Exercise prompt: Word for word, restate the records that come after this.

***** Exercise material *****

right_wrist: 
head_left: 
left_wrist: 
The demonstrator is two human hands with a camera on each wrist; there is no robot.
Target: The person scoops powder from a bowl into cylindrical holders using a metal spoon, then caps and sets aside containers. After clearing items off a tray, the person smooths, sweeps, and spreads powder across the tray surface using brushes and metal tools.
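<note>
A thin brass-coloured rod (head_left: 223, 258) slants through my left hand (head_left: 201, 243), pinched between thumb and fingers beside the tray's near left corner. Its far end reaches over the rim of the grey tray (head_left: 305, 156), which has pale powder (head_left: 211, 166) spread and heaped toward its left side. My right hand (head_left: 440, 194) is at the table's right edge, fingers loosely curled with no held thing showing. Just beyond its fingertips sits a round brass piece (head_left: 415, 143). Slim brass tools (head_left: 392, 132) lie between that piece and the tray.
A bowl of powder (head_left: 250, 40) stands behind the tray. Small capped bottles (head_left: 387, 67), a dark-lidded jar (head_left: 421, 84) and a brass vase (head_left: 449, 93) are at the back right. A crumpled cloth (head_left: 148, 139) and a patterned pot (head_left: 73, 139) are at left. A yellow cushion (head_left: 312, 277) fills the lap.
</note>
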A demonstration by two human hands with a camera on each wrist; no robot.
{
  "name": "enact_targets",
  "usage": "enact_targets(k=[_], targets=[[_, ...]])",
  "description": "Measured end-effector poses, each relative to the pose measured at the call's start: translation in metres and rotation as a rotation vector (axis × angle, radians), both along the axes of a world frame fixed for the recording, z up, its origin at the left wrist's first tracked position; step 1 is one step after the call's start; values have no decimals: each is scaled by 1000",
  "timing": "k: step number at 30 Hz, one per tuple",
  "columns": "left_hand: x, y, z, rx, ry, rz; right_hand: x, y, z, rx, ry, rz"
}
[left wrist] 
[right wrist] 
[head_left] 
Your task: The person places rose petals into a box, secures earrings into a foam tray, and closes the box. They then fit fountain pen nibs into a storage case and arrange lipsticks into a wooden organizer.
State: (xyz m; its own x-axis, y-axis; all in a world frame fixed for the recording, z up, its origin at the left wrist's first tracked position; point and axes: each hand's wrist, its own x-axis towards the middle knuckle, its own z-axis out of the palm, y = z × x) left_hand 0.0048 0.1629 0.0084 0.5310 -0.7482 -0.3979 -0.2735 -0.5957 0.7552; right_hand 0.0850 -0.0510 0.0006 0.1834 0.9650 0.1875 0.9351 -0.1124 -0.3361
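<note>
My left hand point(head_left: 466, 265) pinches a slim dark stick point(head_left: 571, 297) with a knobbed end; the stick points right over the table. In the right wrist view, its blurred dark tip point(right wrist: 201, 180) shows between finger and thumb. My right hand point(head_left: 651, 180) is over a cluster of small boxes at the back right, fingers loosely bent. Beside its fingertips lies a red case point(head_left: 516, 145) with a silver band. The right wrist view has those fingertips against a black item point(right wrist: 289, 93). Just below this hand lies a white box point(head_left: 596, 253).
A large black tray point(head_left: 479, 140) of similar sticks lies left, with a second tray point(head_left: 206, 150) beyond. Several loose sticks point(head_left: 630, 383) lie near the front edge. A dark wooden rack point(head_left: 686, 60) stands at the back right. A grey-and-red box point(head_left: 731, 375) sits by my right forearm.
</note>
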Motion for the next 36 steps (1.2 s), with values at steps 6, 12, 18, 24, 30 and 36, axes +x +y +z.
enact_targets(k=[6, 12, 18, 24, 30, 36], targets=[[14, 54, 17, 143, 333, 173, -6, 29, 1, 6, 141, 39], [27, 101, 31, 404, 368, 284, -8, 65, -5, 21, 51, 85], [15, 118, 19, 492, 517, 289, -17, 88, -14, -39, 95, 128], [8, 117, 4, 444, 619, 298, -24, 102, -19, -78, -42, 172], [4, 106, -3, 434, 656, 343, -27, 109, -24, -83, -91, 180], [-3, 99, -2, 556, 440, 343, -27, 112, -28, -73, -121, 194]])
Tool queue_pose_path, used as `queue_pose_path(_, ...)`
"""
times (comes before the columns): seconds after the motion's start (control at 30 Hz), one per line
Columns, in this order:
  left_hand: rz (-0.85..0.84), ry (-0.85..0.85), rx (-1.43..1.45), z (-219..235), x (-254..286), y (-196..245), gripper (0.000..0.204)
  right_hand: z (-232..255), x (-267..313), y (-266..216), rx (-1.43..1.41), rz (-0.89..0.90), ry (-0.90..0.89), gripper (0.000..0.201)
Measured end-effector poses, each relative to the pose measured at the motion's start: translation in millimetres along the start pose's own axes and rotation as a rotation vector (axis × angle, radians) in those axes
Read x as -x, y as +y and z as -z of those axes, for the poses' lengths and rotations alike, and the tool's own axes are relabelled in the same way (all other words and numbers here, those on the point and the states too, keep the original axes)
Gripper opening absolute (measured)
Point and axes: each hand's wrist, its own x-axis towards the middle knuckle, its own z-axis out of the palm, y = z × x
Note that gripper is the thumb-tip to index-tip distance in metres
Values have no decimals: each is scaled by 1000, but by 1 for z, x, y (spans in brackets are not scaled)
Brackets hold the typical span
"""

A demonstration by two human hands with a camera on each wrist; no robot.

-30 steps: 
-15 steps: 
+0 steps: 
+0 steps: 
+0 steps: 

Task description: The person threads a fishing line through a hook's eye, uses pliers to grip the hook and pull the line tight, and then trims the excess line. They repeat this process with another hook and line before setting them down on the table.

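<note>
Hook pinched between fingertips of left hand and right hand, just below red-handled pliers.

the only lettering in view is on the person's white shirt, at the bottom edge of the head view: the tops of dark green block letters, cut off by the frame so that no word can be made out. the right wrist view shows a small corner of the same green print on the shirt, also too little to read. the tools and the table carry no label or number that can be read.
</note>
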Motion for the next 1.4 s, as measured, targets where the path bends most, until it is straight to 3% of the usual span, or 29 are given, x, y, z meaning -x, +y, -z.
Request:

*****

Output of the exercise:
right_wrist: 
head_left: 
left_wrist: 
The demonstrator is two human hands with a camera on each wrist; there is no robot.
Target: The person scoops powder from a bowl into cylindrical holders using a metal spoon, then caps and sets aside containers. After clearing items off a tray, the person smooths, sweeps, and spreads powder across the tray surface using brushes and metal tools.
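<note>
A thin brass-coloured rod (head_left: 223, 258) slants through my left hand (head_left: 201, 243), pinched between thumb and fingers beside the tray's near left corner. Its far end reaches over the rim of the grey tray (head_left: 305, 156), which has pale powder (head_left: 211, 166) spread and heaped toward its left side. My right hand (head_left: 440, 194) is at the table's right edge, fingers loosely curled with no held thing showing. Just beyond its fingertips sits a round brass piece (head_left: 415, 143). Slim brass tools (head_left: 392, 132) lie between that piece and the tray.
A bowl of powder (head_left: 250, 40) stands behind the tray. Small capped bottles (head_left: 387, 67), a dark-lidded jar (head_left: 421, 84) and a brass vase (head_left: 449, 93) are at the back right. A crumpled cloth (head_left: 148, 139) and a patterned pot (head_left: 73, 139) are at left. A yellow cushion (head_left: 312, 277) fills the lap.
</note>
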A demonstration by two human hands with a camera on each wrist; no robot.
{
  "name": "enact_targets",
  "usage": "enact_targets(k=[_], targets=[[_, ...]])",
  "description": "Measured end-effector poses, each relative to the pose measured at the call's start: translation in metres and rotation as a rotation vector (axis × angle, radians), both along the axes of a world frame fixed for the recording, z up, its origin at the left wrist's first tracked position; step 1 is one step after the call's start; values have no decimals: each is scaled by 1000",
  "timing": "k: step number at 30 Hz, one per tuple",
  "columns": "left_hand: x, y, z, rx, ry, rz; right_hand: x, y, z, rx, ry, rz"
}
[left wrist] 
[right wrist] 
[head_left] 
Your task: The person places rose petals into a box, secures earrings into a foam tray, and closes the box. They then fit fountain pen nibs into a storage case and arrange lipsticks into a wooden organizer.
State: (xyz m; its own x-axis, y-axis; all in a world frame fixed for the recording, z up, its origin at the left wrist's first tracked position; point and axes: each hand's wrist, its own x-axis towards the middle knuckle, its own z-axis out of the palm, y = z × x) left_hand 0.0048 0.1629 0.0084 0.5310 -0.7482 -0.3979 -0.2735 -0.5957 0.7552; right_hand 0.0850 -0.0510 0.0006 0.1834 0.9650 0.1875 0.9351 -0.1124 -0.3361
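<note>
My left hand point(head_left: 466, 265) pinches a slim dark stick point(head_left: 571, 297) with a knobbed end; the stick points right over the table. In the right wrist view, its blurred dark tip point(right wrist: 201, 180) shows between finger and thumb. My right hand point(head_left: 651, 180) is over a cluster of small boxes at the back right, fingers loosely bent. Beside its fingertips lies a red case point(head_left: 516, 145) with a silver band. The right wrist view has those fingertips against a black item point(right wrist: 289, 93). Just below this hand lies a white box point(head_left: 596, 253).
A large black tray point(head_left: 479, 140) of similar sticks lies left, with a second tray point(head_left: 206, 150) beyond. Several loose sticks point(head_left: 630, 383) lie near the front edge. A dark wooden rack point(head_left: 686, 60) stands at the back right. A grey-and-red box point(head_left: 731, 375) sits by my right forearm.
</note>
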Motion for the next 36 steps (1.2 s), with values at steps 6, 12, 18, 24, 30 and 36, axes +x +y +z.
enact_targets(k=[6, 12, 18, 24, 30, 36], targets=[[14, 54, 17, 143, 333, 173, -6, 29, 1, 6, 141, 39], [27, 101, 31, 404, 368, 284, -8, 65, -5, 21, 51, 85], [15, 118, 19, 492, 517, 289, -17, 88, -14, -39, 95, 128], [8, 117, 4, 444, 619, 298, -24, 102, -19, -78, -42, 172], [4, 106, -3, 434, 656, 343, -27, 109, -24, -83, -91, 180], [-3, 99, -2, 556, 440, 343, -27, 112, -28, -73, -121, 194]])
Tool queue_pose_path, used as `queue_pose_path(_, ...)`
"""
times (comes before the columns): seconds after the motion's start (control at 30 Hz), one per line
Columns, in this order:
  left_hand: rz (-0.85..0.84), ry (-0.85..0.85), rx (-1.43..1.45), z (-219..235), x (-254..286), y (-196..245), gripper (0.000..0.204)
  right_hand: z (-232..255), x (-267..313), y (-266..216), rx (-1.43..1.41), rz (-0.89..0.90), ry (-0.90..0.89), gripper (0.000..0.201)
Measured end-effector poses, each relative to the pose measured at the motion's start: translation in millimetres along the start pose's own axes and rotation as a rotation vector (axis × angle, radians) in those axes
Read x as -x, y as +y and z as -z of those axes, for the poses' lengths and rotations alike, and the tool's own axes are relabelled in the same way (all other words and numbers here, those on the point and the states too, keep the original axes)
Gripper opening absolute (measured)
Point and axes: each hand's wrist, its own x-axis towards the middle knuckle, its own z-axis out of the palm, y = z × x
Note that gripper is the thumb-tip to index-tip distance in metres
Values have no decimals: each is scaled by 1000, but by 1 for z, x, y (spans in brackets are not scaled)
Brackets hold the typical span
"""

A demonstration by two human hands with a camera on each wrist; no robot.

-30 steps: 
-15 steps: 
+0 steps: 
+0 steps: 
+0 steps: 

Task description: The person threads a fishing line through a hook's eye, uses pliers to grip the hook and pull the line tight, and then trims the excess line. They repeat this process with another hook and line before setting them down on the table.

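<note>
Hook pinched between fingertips of left hand and right hand, just below red-handled pliers.

the only lettering in view is on the person's white shirt, at the bottom edge of the head view: the tops of dark green block letters, cut off by the frame so that no word can be made out. the right wrist view shows a small corner of the same green print on the shirt, also too little to read. the tools and the table carry no label or number that can be read.
</note>
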Motion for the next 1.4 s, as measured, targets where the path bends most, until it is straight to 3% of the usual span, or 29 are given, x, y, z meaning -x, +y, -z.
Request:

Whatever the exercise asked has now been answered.